I found my own wallet. In the back of this, behind the pictures of Ellen I keep, there has always been a fifty-dollar bill which I keep for emergencies. When Stevens gave me my brandy, I slipped it into his hand with never a qualm... although I was not a rich man.
“Happy Christmas, Stevens,” I said.
“Thank you, sir. And the same to you.”
He finished passing out the brandies and collecting his honorariums and retired. I glanced around once, at the midpoint of Peter Andrews’s story, and saw him standing by the double doors, a dim manlike shadow, stiff and silent.
“I’m a lawyer now, as most of you know,” Andrews said after sipping at his glass, clearing his throat, and then sipping again. “I’ve had offices on Park Avenue for the last twenty-two years. But before that, I was a legal assistant in a firm of lawyers which did business in Washington, D.C. One night in July I was required to stay late in order to finish indexing case citations in a brief which hasn’t anything at all to do with this story. But then a man came in—a man who was at that time one of the most widely known Senators on the Hill, a man who later almost became President. His shirt was matted with blood and his eyes were bulging from their sockets.

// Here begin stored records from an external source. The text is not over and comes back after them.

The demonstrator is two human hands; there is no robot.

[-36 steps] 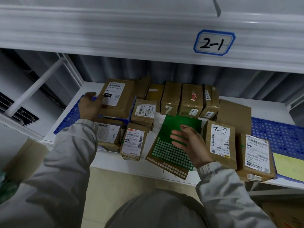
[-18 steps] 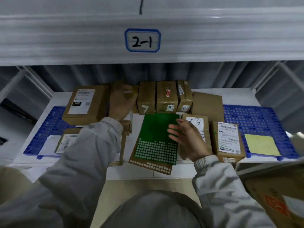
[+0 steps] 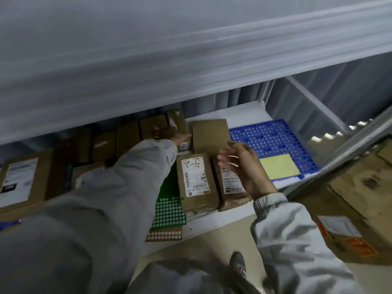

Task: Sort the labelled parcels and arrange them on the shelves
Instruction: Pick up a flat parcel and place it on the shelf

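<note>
Left hand: the left hand (image 3: 177,134) reaches deep into the white shelf (image 3: 244,112), at the back row of upright brown cardboard parcels (image 3: 153,127). It lies against the parcels at the right end of that row; motion blur hides the fingers, so I cannot tell whether they grip a parcel or only touch it.

Right hand: the right hand (image 3: 241,164) hovers above the shelf with fingers loosely spread and slightly bent, holding nothing. It hangs over the right edge of the front parcels, not plainly touching them.

Parcel marked 5-2: a brown cardboard parcel with a white label handwritten "5-2" (image 3: 196,180) lies flat near the shelf's front edge, just left of the right hand and below the left hand.

Neighbour parcel: a second brown parcel with a printed white label (image 3: 232,188) lies touching it on the right, partly under the right hand.

Flat parcel: a plain brown flat parcel (image 3: 210,134) lies behind these two, just right of the left hand.

Left side: a large brown box with a white label (image 3: 20,179) sits at the left, cut off by the frame edge.

Green sheet: a green perforated sheet (image 3: 169,211) over a brown perforated card (image 3: 164,235) is mostly covered by the left grey sleeve (image 3: 106,198).

Blue mat: a blue perforated plastic mat (image 3: 273,139) carries a pale yellow sheet (image 3: 279,166) right of the right hand.

Hard to read: printed label text is too blurred to make out.
</note>
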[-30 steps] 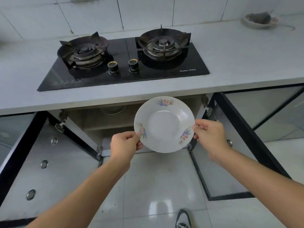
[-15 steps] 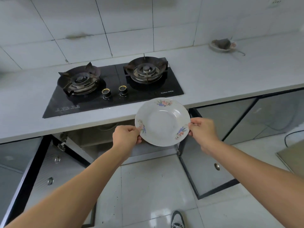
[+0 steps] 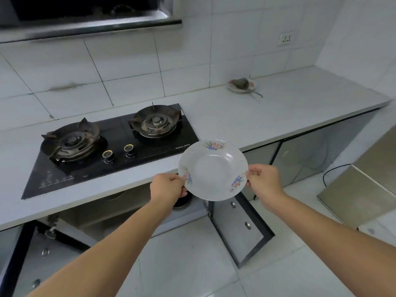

“ ‘I’ve got to talk to Joe,’ he said. Joe, you understand, was Joseph Woods, the head of my firm, one of the most influential private-sector lawyers in Washington, and this Senator’s close personal friend.
“ ‘He went home hours ago,’ I said. I was terribly frightened, I can tell you—he looked like a man who had just walked away from a dreadful car accident, or perhaps from a knife-fight. And somehow seeing his face—which I had seen in newspaper photos and on Meet the Press—seeing it streaked with gore, one cheek twitching spasmodically below one wild eye... all of that made my fright worse. ‘I can call him if you—’ I was already fumbling with the phone, mad with eagerness to turn this unexpected responsibility over to someone else. Looking behind him, I could see the caked and bloody footprints he had left on the carpet.